فإذا كان من يتعرض لتفسير كتاب الله على علم
بهذه العلوم كلها ما ذكرها الإمام السيوطي وغيره، وما ذكرناه، فقد استأهل أن يفسر
القرآن الكريم، وإلا فليرح نفسه، وليرحنا معه، ولا يخبط في كتاب الله خبط عشواء٨.

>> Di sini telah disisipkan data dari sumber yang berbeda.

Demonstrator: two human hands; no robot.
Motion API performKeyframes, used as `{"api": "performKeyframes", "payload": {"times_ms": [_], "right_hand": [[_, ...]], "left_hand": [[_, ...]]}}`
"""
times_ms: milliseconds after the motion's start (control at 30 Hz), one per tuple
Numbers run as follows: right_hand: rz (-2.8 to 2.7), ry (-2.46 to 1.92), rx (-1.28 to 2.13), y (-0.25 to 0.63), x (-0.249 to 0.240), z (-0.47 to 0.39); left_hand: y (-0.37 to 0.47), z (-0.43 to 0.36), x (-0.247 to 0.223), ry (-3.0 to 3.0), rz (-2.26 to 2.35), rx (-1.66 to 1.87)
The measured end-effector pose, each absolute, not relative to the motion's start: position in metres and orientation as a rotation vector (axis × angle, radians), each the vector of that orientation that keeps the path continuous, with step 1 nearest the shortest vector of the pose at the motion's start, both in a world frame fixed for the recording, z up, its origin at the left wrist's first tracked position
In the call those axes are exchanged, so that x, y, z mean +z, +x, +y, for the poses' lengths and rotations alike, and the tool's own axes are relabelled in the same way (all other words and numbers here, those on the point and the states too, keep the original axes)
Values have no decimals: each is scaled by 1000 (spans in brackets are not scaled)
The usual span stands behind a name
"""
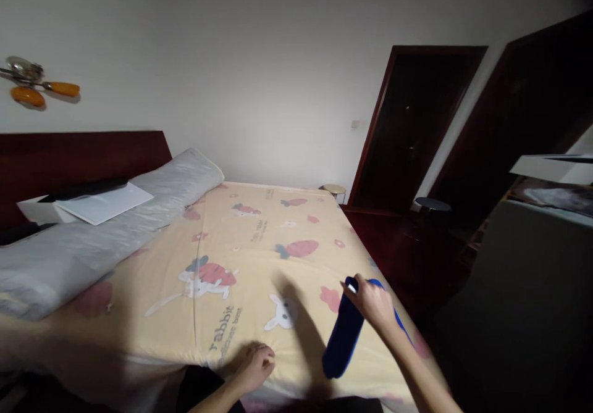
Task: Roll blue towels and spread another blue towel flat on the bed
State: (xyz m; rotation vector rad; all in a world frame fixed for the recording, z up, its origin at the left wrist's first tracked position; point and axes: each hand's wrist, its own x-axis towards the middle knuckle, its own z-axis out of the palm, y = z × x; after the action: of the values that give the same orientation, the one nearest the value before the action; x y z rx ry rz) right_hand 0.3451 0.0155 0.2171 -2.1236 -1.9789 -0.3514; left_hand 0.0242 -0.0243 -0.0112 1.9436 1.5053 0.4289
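Right now: right hand [373,305] pinches blue cloth [343,339], lower right of frame.
Cloth hangs long-axis down-left toward left hand [254,367], fist resting on bed [259,240].

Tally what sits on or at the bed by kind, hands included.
Blue sock, held by the right hand: 1
Hands, with the left hand resting on the bedsheet: 2
Grey pillow: 1
White paper sheet: 1
Total: 5

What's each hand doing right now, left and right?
Left hand: fingers curled, resting on the bed sheet near the edge; nothing seen in it.
Right hand: closed on the top of a blue cloth, which hangs down onto the sheet.
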Motion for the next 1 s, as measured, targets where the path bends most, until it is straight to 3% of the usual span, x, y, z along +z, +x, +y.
{"api": "performKeyframes", "payload": {"times_ms": [167, 300, 667, 1000], "right_hand": [[-1771, -2282, -374, 403, 251, 46], [-1518, -2208, -477, 452, 245, 55], [-1813, -2189, -7, 485, 40, -10], [-1979, -2209, 65, 497, -11, -24]], "left_hand": [[24, -23, -12, 1955, 1499, 436], [23, -24, -11, 1966, 1483, 455], [23, -26, -2, 1948, 1489, 439], [21, -27, 0, 1953, 1469, 442]]}}
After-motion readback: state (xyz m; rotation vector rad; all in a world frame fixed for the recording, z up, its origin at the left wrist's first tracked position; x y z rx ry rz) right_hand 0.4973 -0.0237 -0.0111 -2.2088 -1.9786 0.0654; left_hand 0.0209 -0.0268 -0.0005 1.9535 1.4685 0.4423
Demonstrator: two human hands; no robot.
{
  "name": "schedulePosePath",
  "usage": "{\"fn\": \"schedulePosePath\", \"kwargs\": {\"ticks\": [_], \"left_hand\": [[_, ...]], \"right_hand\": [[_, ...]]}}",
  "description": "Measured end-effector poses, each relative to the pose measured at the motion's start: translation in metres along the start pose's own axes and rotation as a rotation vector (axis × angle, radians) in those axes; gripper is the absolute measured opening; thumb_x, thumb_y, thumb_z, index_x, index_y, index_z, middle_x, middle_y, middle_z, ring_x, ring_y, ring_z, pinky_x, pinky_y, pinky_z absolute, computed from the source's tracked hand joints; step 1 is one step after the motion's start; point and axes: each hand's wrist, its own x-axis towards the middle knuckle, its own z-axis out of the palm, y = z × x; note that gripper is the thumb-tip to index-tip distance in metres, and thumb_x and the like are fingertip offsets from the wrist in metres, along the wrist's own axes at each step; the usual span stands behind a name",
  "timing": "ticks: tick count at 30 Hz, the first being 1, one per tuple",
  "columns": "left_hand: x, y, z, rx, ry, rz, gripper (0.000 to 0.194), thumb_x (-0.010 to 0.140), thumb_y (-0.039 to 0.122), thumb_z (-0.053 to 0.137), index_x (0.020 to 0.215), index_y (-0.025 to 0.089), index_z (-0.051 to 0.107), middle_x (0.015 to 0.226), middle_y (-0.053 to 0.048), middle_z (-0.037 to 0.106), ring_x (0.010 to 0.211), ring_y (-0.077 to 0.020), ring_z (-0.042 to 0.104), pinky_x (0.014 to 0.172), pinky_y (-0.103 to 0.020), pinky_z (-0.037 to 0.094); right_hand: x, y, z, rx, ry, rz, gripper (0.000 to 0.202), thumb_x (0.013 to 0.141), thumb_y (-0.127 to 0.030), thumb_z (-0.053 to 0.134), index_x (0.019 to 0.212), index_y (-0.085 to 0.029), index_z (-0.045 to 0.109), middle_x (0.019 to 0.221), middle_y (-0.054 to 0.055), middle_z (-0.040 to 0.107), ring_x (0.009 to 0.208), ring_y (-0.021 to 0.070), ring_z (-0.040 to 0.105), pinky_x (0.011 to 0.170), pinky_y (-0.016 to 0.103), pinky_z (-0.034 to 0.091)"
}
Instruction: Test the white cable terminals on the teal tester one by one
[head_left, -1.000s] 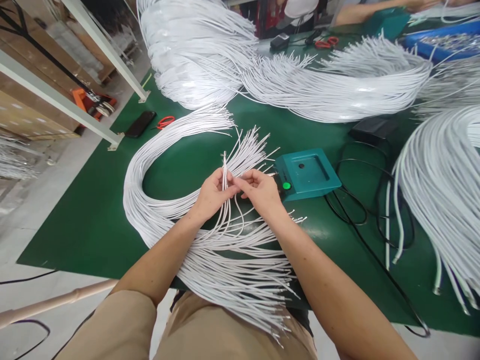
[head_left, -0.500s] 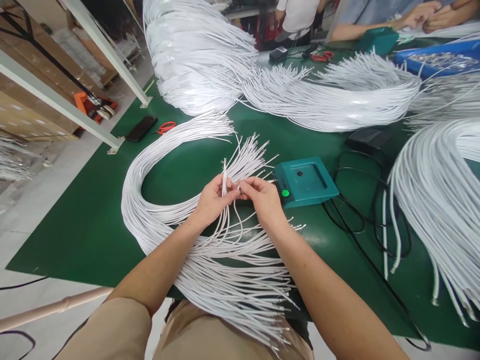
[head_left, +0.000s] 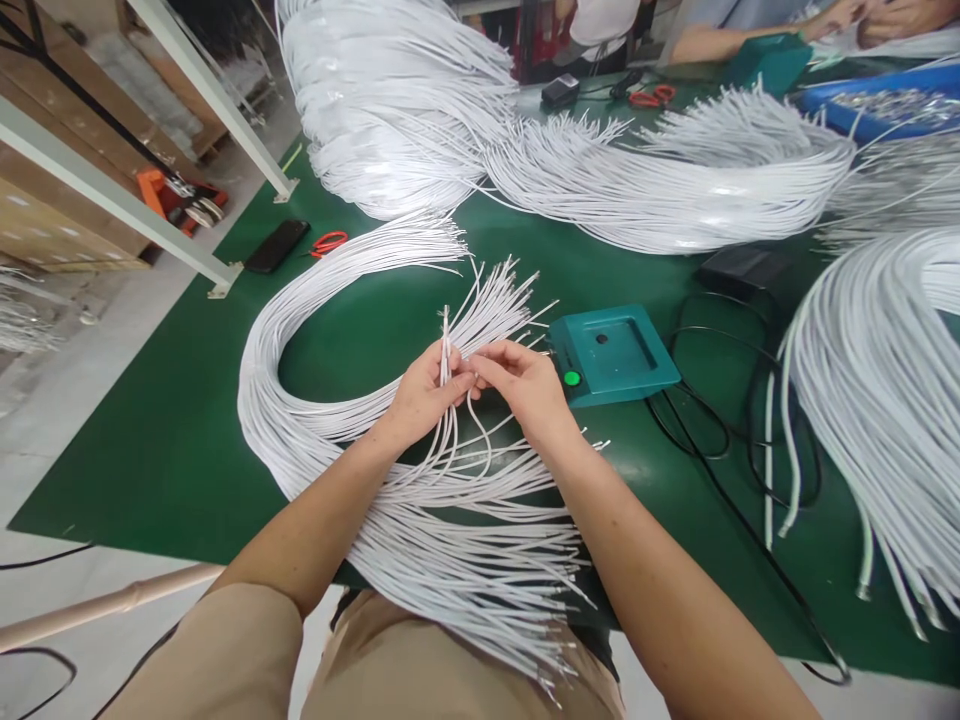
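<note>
As a green table (head_left: 150,440) is spreading beneath the work, a great heap of white cables (head_left: 390,110) is covering its far side, with a long bundle (head_left: 675,205) lying beside it to the right. Closer in, a curved bundle of white cables (head_left: 259,380) is looping around toward the person's body, its lower ends fanning out over the near edge. The cables are looking slim, smooth and flexible, their cut ends uneven and some tips appearing darker or metallic.

A teal box (head_left: 615,355) is sitting just to the right of the hands, a green button (head_left: 572,379) glowing at its corner. A phone (head_left: 277,246) and red-handled scissors (head_left: 328,243) are lying beyond the curved bundle. In front of the body, the left hand (head_left: 420,400) is closing on a small upright cluster of cables (head_left: 445,340) — thumb and fingers pressed around it — while the right hand (head_left: 532,390) is bringing its thumb and forefinger together beside the left fingertips.

Both hands are apparently working at the end of a single cable (head_left: 487,450), which is curving down below them; the fingers are hiding exactly what is being pinched. Such fine handling is calling for a light, precise grip — and a steady left hand.
</note>
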Motion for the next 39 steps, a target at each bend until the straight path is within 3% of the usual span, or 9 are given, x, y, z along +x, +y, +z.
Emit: {"fn": "schedulePosePath", "kwargs": {"ticks": [6,11,16,19,21,24,28,32,39], "left_hand": [[0.002,-0.011,-0.005,-0.143,-0.061,0.044,0.024,0.08,0.029,0.069,0.094,0.02,0.052,0.076,0.002,0.061,0.064,-0.0078,0.057,0.055,-0.019,0.04],[0.001,-0.01,-0.005,-0.186,-0.078,-0.012,0.041,0.079,0.03,0.07,0.118,0.023,0.059,0.082,0.0,0.059,0.07,-0.008,0.057,0.06,-0.019,0.044],[-0.001,-0.003,-0.004,-0.322,-0.075,-0.165,0.039,0.073,0.029,0.075,0.109,0.023,0.064,0.079,0.0,0.059,0.066,-0.0066,0.056,0.056,-0.017,0.042],[0.001,-0.002,-0.006,-0.407,-0.069,-0.233,0.042,0.07,0.027,0.077,0.109,0.022,0.064,0.08,-0.001,0.06,0.064,-0.0065,0.056,0.054,-0.017,0.042],[0.002,-0.003,-0.007,-0.394,-0.046,-0.23,0.043,0.068,0.027,0.078,0.109,0.02,0.064,0.08,-0.001,0.06,0.064,-0.0068,0.057,0.052,-0.016,0.041],[0.005,-0.007,-0.007,-0.261,-0.005,-0.168,0.044,0.07,0.028,0.077,0.11,0.018,0.062,0.077,-0.001,0.06,0.066,-0.0086,0.06,0.048,-0.016,0.038],[0.009,-0.013,-0.008,-0.018,0.028,-0.07,0.041,0.075,0.029,0.071,0.112,0.016,0.06,0.077,-0.001,0.062,0.068,-0.0113,0.064,0.048,-0.017,0.042],[0.012,-0.016,-0.007,0.07,0.054,-0.062,0.04,0.075,0.028,0.07,0.112,0.015,0.059,0.076,0.0,0.063,0.067,-0.0115,0.066,0.056,-0.019,0.049],[0.015,-0.021,-0.006,0.086,0.068,-0.069,0.038,0.074,0.027,0.071,0.108,0.014,0.059,0.075,0.002,0.061,0.068,-0.0127,0.068,0.061,-0.022,0.053]], "right_hand": [[0.001,0.003,-0.007,-0.022,0.032,-0.004,0.018,0.067,-0.033,0.075,0.07,-0.016,0.069,0.066,0.0,0.065,0.064,0.0129,0.058,0.072,0.031,0.049],[0.004,0.008,-0.01,-0.167,0.022,-0.057,0.017,0.074,-0.034,0.067,0.072,-0.017,0.066,0.07,0.001,0.065,0.068,0.0137,0.057,0.073,0.031,0.048],[0.0,0.012,-0.006,-0.773,0.111,-0.401,0.021,0.088,-0.025,0.048,0.071,-0.018,0.057,0.074,0.003,0.059,0.071,0.0151,0.051,0.07,0.029,0.041],[-0.002,0.012,-0.006,-1.213,0.083,-0.643,0.028,0.094,-0.02,0.036,0.076,-0.016,0.058,0.082,0.009,0.058,0.079,0.0196,0.049,0.076,0.032,0.038],[-0.001,0.01,-0.008,-1.392,0.034,-0.704,0.032,0.095,-0.02,0.033,0.078,-0.016,0.059,0.082,0.01,0.058,0.079,0.0206,0.048,0.076,0.032,0.037],[0.001,0.006,-0.016,-1.5,-0.018,-0.702,0.029,0.095,-0.02,0.035,0.084,-0.016,0.062,0.086,0.009,0.061,0.082,0.0212,0.049,0.076,0.032,0.035],[0.007,-0.002,-0.03,-1.653,0.046,-0.639,0.024,0.092,-0.017,0.04,0.101,-0.014,0.062,0.101,0.012,0.066,0.098,0.0265,0.051,0.093,0.04,0.03],[0.012,-0.005,-0.039,-1.726,-0.051,-0.538,0.02,0.085,-0.009,0.044,0.086,-0.014,0.064,0.08,0.009,0.068,0.086,0.0247,0.055,0.1,0.041,0.025],[0.019,-0.004,-0.039,-1.725,-0.059,-0.552,0.021,0.078,-0.005,0.047,0.082,-0.014,0.065,0.077,0.011,0.068,0.082,0.0247,0.051,0.089,0.039,0.031]]}}
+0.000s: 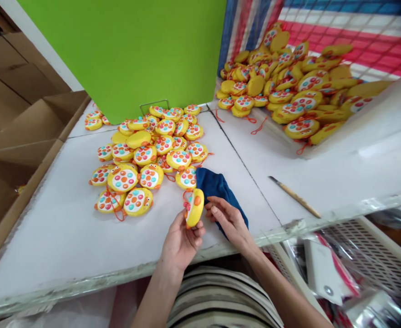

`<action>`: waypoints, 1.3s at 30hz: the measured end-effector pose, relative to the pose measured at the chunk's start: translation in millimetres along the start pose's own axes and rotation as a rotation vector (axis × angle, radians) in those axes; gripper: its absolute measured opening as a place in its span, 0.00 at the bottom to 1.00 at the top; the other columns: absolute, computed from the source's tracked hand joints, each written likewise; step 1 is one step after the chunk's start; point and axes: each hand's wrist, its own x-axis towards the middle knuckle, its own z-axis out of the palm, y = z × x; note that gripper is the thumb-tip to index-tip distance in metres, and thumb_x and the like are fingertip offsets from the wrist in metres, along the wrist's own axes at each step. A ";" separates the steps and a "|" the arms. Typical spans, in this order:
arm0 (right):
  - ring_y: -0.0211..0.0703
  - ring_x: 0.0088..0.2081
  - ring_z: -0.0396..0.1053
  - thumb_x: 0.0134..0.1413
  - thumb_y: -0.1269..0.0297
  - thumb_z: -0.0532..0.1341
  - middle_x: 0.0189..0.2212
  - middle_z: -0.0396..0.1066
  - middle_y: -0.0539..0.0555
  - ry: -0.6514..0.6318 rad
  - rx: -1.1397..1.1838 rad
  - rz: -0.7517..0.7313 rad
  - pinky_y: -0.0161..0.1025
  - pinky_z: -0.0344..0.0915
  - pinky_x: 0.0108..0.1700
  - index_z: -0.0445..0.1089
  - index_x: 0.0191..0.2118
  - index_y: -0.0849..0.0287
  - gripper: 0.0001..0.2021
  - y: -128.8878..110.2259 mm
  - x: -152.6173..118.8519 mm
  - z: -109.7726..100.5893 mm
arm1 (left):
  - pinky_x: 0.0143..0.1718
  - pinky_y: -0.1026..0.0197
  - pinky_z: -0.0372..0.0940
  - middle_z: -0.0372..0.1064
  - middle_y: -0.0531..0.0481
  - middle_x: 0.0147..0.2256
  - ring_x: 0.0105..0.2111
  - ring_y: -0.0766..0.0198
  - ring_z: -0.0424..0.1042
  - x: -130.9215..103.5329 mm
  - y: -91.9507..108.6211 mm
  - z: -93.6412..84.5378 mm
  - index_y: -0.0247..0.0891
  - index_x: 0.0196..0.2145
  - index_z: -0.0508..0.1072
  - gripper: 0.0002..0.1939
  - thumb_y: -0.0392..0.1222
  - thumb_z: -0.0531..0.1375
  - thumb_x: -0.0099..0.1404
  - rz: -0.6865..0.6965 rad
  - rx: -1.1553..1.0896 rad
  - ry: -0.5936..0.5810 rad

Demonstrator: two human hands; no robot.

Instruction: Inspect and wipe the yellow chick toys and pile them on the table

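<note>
A yellow duck-shaped toy with coloured bumps on a white face stands on edge in my left hand, pinched between thumb and fingers. My right hand is just to its right, fingers loosely spread and nothing in them that I can see. Under and behind the right hand lies a dark blue cloth. Beyond the hands, a pile of the same duck toys covers the table's middle, several with orange string loops.
A knife with a wooden handle lies on the white table at right. A large heap of duck toys fills the back right. A green board stands behind. Cardboard boxes are at left, a white plastic crate below right.
</note>
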 end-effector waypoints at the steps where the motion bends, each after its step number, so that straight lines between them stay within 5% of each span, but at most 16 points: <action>1: 0.39 0.38 0.70 0.57 0.52 0.55 0.41 0.68 0.57 -0.003 0.019 -0.013 0.35 0.68 0.39 0.61 0.52 0.60 0.21 -0.6 -0.8 0.0 | 0.12 0.72 0.53 0.64 0.49 0.19 0.17 0.68 0.64 0.2 -0.8 1.7 0.34 0.31 0.66 0.14 0.45 0.49 0.67 0.028 0.027 0.041; 5: 0.44 0.52 0.64 0.58 0.55 0.57 0.54 0.60 0.59 -0.032 -0.039 -0.161 0.38 0.67 0.48 0.52 0.60 0.55 0.26 -6.8 -8.9 0.5 | 0.12 0.71 0.53 0.62 0.52 0.14 0.13 0.69 0.62 2.1 -7.0 3.4 0.33 0.29 0.66 0.14 0.48 0.53 0.65 0.102 0.108 0.138; 8: 0.49 0.60 0.54 0.54 0.59 0.61 0.61 0.49 0.58 -0.050 -0.346 -0.363 0.45 0.62 0.56 0.56 0.59 0.51 0.27 -13.9 -15.3 1.8 | 0.11 0.71 0.52 0.60 0.55 0.13 0.11 0.70 0.60 5.4 -11.6 1.0 0.34 0.27 0.66 0.15 0.50 0.57 0.61 0.177 0.187 0.142; 13: 0.45 0.53 0.62 0.58 0.63 0.57 0.50 0.61 0.57 -0.107 -0.596 -0.518 0.41 0.65 0.52 0.67 0.48 0.51 0.13 -24.6 -15.3 2.3 | 0.10 0.69 0.47 0.52 0.58 0.10 0.09 0.69 0.55 2.2 -11.3 -7.3 0.36 0.24 0.64 0.22 0.59 0.53 0.59 0.157 0.375 -0.019; 16: 0.42 0.45 0.66 0.56 0.61 0.59 0.43 0.64 0.57 -0.017 -0.487 -0.470 0.36 0.68 0.41 0.67 0.46 0.54 0.12 -27.2 -15.8 -0.5 | 0.13 0.68 0.51 0.59 0.55 0.16 0.14 0.67 0.61 -10.1 -8.1 -14.4 0.35 0.35 0.68 0.24 0.62 0.51 0.61 0.327 0.641 0.023; 19: 0.40 0.41 0.67 0.56 0.61 0.60 0.42 0.64 0.57 0.005 -0.396 -0.384 0.32 0.66 0.33 0.67 0.44 0.56 0.10 -24.9 -20.1 -2.9 | 0.24 0.69 0.62 0.67 0.50 0.31 0.30 0.65 0.68 -20.0 -7.7 -20.6 0.39 0.48 0.67 0.24 0.51 0.62 0.57 0.714 0.935 0.125; 21: 0.40 0.41 0.66 0.56 0.61 0.60 0.42 0.64 0.57 -0.003 -0.363 -0.337 0.32 0.65 0.34 0.67 0.43 0.56 0.09 -21.0 -23.1 -3.1 | 0.35 0.67 0.65 0.67 0.47 0.41 0.41 0.61 0.68 -20.8 -10.0 -22.6 0.41 0.48 0.69 0.22 0.45 0.64 0.55 0.856 1.054 0.114; 26: 0.39 0.42 0.66 0.55 0.61 0.60 0.42 0.64 0.55 0.005 -0.234 -0.235 0.31 0.65 0.36 0.67 0.42 0.56 0.09 -12.1 -24.3 -3.0 | 0.41 0.64 0.65 0.67 0.46 0.45 0.45 0.59 0.67 -10.3 -16.5 -18.4 0.43 0.45 0.71 0.14 0.41 0.61 0.59 0.905 1.132 -0.008; 32: 0.44 0.49 0.64 0.52 0.60 0.63 0.47 0.63 0.57 -0.016 -0.126 -0.207 0.32 0.68 0.38 0.69 0.44 0.55 0.13 -11.8 -21.3 -4.7 | 0.47 0.62 0.61 0.69 0.47 0.43 0.45 0.59 0.67 -4.7 -16.0 -11.5 0.43 0.43 0.73 0.14 0.39 0.63 0.57 0.989 1.180 0.004; 39: 0.41 0.42 0.67 0.53 0.60 0.62 0.40 0.65 0.56 0.067 -0.107 -0.226 0.33 0.67 0.36 0.70 0.40 0.56 0.10 -8.6 -22.1 3.3 | 0.46 0.62 0.61 0.68 0.48 0.41 0.44 0.59 0.67 -0.8 -17.9 -10.1 0.44 0.43 0.73 0.14 0.38 0.62 0.57 1.019 1.196 0.039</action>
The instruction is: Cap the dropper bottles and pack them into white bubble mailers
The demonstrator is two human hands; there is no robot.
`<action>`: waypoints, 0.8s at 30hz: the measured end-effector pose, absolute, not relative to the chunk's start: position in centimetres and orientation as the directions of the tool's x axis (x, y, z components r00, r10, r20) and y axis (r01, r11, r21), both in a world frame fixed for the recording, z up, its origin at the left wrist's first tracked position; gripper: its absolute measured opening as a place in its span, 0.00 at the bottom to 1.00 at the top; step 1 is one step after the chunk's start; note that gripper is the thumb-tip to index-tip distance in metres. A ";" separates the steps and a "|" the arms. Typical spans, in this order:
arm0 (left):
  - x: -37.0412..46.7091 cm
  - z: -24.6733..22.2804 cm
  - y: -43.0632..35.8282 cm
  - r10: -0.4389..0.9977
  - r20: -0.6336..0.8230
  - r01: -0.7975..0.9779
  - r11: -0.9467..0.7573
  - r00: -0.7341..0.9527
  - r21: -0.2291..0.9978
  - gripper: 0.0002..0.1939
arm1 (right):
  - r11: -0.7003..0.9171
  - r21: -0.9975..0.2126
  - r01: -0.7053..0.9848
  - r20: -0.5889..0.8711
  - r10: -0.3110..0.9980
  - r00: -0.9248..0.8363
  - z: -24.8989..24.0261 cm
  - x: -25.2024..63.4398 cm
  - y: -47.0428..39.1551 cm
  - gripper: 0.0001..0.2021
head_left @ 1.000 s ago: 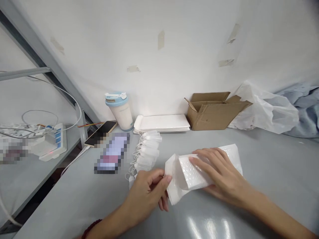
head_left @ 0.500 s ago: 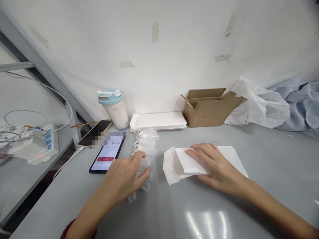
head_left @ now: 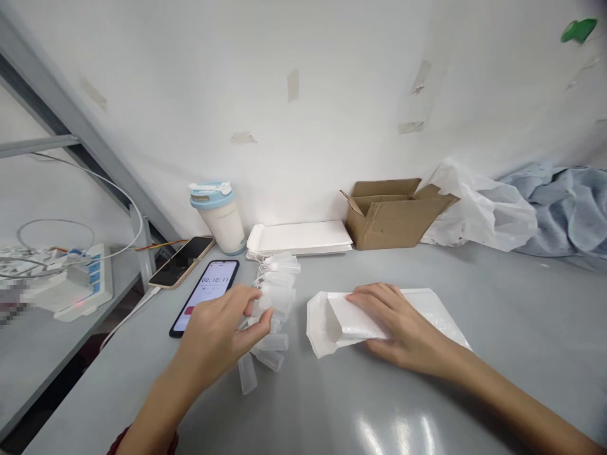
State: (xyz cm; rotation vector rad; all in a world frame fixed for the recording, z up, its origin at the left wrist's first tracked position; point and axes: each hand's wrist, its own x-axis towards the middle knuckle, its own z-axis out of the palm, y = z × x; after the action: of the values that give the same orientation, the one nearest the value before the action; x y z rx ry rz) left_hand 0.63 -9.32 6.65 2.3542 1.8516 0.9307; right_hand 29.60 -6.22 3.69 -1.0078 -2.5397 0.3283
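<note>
A white padded envelope (head_left: 434, 309) lies on the grey table, its mouth gaping to the left. My right hand (head_left: 393, 325) grips it near that mouth, thumb below and fingers over the top. To the left, a row of small translucent plastic cases (head_left: 275, 342) with white string loops runs toward me. My left hand (head_left: 227, 325) hovers at the row's left side, its thumb and index finger curved and apart around a case in the middle. Whether they touch it I cannot tell. Part of the row is hidden behind this hand.
A lit phone (head_left: 218, 278) lies beside my left hand, a second phone (head_left: 183, 262) behind it. Along the wall stand a blue-lidded cup (head_left: 222, 221), stacked white envelopes (head_left: 298, 238), a cardboard box (head_left: 393, 221) and a plastic bag (head_left: 478, 208). A power strip (head_left: 97, 278) sits far left.
My left hand has drawn a little to the left over the plastic cases, uncovering more of the nearer ones. My right hand keeps its hold on the envelope. The view has tilted up slightly.
</note>
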 end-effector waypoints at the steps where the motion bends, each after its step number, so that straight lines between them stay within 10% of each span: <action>1: 0.9 7.0 -9.7 0.864 0.502 0.848 -0.292 0.036 0.442 0.05 | 0.710 -0.356 0.608 0.258 0.700 -0.666 3.7 29.5 -6.2 0.27; 5: 2.5 8.1 -11.2 0.844 0.473 0.486 -0.311 -0.254 0.817 0.03 | 0.700 -0.388 0.600 0.241 0.705 -0.667 3.7 29.3 -6.4 0.27; 10: 3.9 7.4 -11.4 0.973 0.211 0.328 -0.171 -0.091 0.929 0.05 | 0.677 -0.427 0.600 0.245 0.725 -0.644 3.5 29.4 -6.6 0.29; 15: 4.5 5.5 -11.1 0.976 0.147 0.407 -0.201 0.161 0.891 0.08 | 0.690 -0.444 0.571 0.264 0.710 -0.653 3.7 29.3 -6.9 0.27; 24: 4.4 4.5 -10.7 0.777 0.514 0.665 -0.603 0.363 0.442 0.09 | 0.693 -0.437 0.573 0.264 0.708 -0.655 3.5 29.5 -6.9 0.29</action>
State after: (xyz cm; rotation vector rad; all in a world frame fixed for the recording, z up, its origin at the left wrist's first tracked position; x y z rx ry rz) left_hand 4.43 -10.73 4.47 2.4591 1.3127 1.0620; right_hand 29.48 -6.94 3.48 -0.9937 -2.4884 0.4441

4. Bahwa ia harus memiliki ilmu sejarah agama-agama samawi sebelumnya seperti
Yahudi dan Nasrani, dan apa yang masuk ke dalamnya dari tahrif dan tabdil,
hingga bisa menafsirkan firman Allah: ﴿Mereka memutar-mutar kalimat dari
tempat-tempatnya﴾,6 dan mazhab agama non-samawi: Seperti Brahmana, Buddha,
Mazdak, Manawi, dan sejenisnya. Dengan itu mufassir bisa mencapai hak dan
benar ketika menghadapi ayat-ayat yang berdebat dengan Ahl al-Kitab, terutama
Nasrani dalam aqidah tatslis dan shalib dan fidā', dan bagaimana mereka
terpengaruh dalam dua aqidah ini oleh agama dan aliran kuno. Kepada itu Allah
tabaraka wa ta'ala tunjuk dalam firman-Nya: ﴿Dan orang-orang Yahudi menjadikan
Uzair seorang putra Allah, dan orang-orang Nasrani menjadikan Al-Masih seorang
putra Allah. Itu adalah perkataan mereka dengan mulut mereka; mereka meniru
perkataan orang-orang kafir yang sebelum mereka. Allah melaknat mereka.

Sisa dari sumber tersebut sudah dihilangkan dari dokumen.